Taking once again to his Red Hand Files website, Cave answered a question from a fan who had recently lost his father, and gave him an Elvis-themed funeral.
“No, we didn’t dress up in white jumpsuits, but his coffin had Elvis pictures and lyrics, and Elvis songs were played for him,” the fan wrote. “I don’t know if anyone has asked you this before in The Red Hand Files, but what songs would you like played at your own funeral?
Cave replied: I was very moved by your letter. I’m sure your dad would have been very happy with his Elvis themed funeral. Thinking about it, I would be very happy with one too — to be ushered into the next world by the voice of the greatest rock ‘n’ roll singer of them all.
“Kentucky Rain, that’s what I’d like, Kentucky Rain and How Great Thou Art — Elvis singing gospel, with heaven and all its angels listening. It was a lovely thing to do for your dad.
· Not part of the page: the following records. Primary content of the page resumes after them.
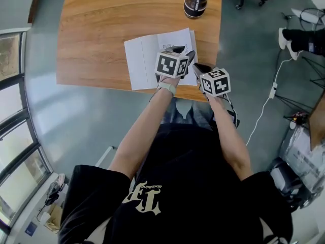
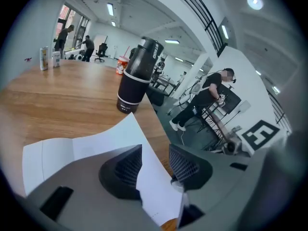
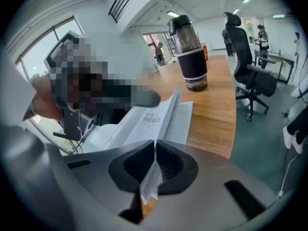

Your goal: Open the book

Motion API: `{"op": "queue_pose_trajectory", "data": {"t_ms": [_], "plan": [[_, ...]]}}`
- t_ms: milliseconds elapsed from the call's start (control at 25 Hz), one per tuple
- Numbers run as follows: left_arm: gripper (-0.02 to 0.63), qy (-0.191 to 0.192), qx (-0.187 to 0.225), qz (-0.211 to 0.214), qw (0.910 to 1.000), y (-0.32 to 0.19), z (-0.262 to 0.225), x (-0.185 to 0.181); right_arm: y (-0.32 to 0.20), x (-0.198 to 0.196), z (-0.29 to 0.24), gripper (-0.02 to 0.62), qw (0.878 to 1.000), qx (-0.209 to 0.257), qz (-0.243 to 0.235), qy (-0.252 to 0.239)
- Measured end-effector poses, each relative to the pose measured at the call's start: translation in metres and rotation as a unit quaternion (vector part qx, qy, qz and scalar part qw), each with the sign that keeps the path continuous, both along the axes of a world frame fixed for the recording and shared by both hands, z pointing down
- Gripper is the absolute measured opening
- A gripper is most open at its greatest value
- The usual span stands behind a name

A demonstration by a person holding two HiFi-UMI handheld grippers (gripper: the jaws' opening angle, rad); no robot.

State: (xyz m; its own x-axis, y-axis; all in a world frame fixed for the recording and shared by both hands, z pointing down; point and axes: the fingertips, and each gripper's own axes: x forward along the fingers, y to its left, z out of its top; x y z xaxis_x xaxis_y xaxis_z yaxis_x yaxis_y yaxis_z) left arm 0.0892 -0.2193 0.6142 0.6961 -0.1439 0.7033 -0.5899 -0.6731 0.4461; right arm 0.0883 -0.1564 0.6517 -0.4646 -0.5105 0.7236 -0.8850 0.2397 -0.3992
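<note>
Our right gripper (image 3: 155,152) is pinched shut on a leaf (image 3: 150,184) of the book (image 1: 147,55), and the left gripper (image 2: 155,162) has its jaws wide with a white page (image 2: 96,138) between them, untouched. We'd swing that leaf toward 9 o'clock in an arc about the spine, pinch light so nothing tears. The book sits at the wooden table's (image 1: 91,29) near edge, 6 o'clock of the black bottle (image 1: 196,0), spread running 9 to 3, spine roughly 12 to 6.
</note>
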Motion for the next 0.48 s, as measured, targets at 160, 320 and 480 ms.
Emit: {"op": "queue_pose_trajectory", "data": {"t_ms": [160,320,480], "plan": [[0.167,-0.067,-0.004,-0.001,0.9978,0.005,0.024,0.019,0.0,-0.005,-0.002,0.003,1.0,0.01,-0.006,0.006],[0.167,-0.119,-0.008,-0.044,0.9919,0.004,0.039,0.009,0.002,-0.009,-0.003,0.003,1.0,0.015,-0.018,0.009],[0.167,-0.125,-0.021,-0.08,0.9887,0.006,0.045,0.005,0.004,-0.009,-0.004,0.003,0.999,0.019,-0.041,0.006]]}}
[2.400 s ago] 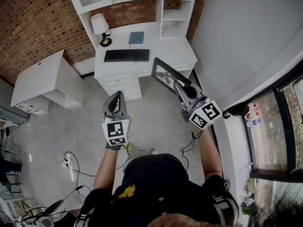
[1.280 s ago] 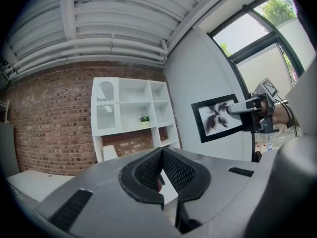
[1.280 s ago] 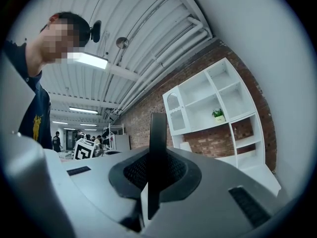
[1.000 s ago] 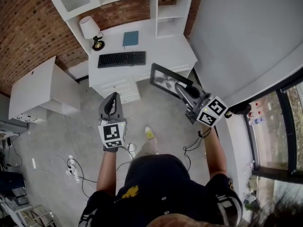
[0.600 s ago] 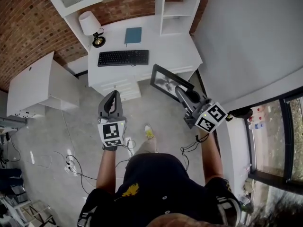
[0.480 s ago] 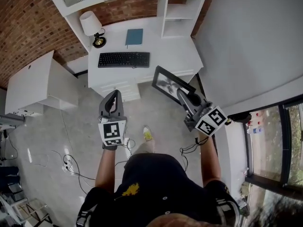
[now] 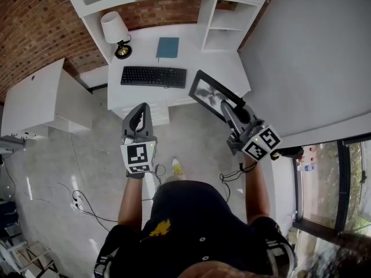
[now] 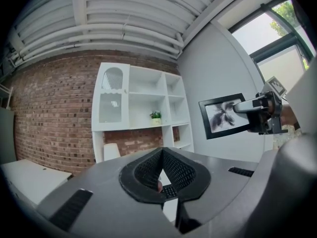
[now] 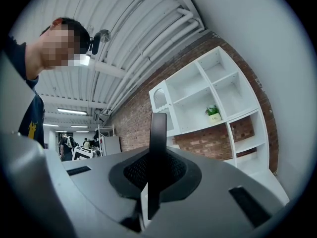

Sounds like you did a great job.”
Elsewhere on the Red Hand Files, Cave recently revealed that helping a friend find the drive to create art is what boosted his own songwriting for his new lockdown-created album ‘Carnage’.
‘Carnage’, last month’s surprise release made in collaboration with his Bad Seeds bandmate Warren Ellis, was written over the course of the coronavirus pandemic, at a time when Cave said he had “nothing in my head but a whole lot of dread and uncertainty” but that after helping his friend, the California-based British sculptor and painter Thomas Houseago, who had suffered a breakdown, Cave made his own artistic breakthroughs.
In a five-star review of ‘Carnage’, NME wrote: “‘Carnage’ is arguably Cave and Ellis’ best record since The Bad Seeds’ latter day reinvention on 2013’s ‘Push The Sky Away’, or maybe even ‘Abattoir Blues’. It’s certainly two master craftsmen at the peak of their melodramatic powers.
“Cave and Ellis have taken a bold leap into the COVID era’s dark night of the soul, and found a truth that we all share.”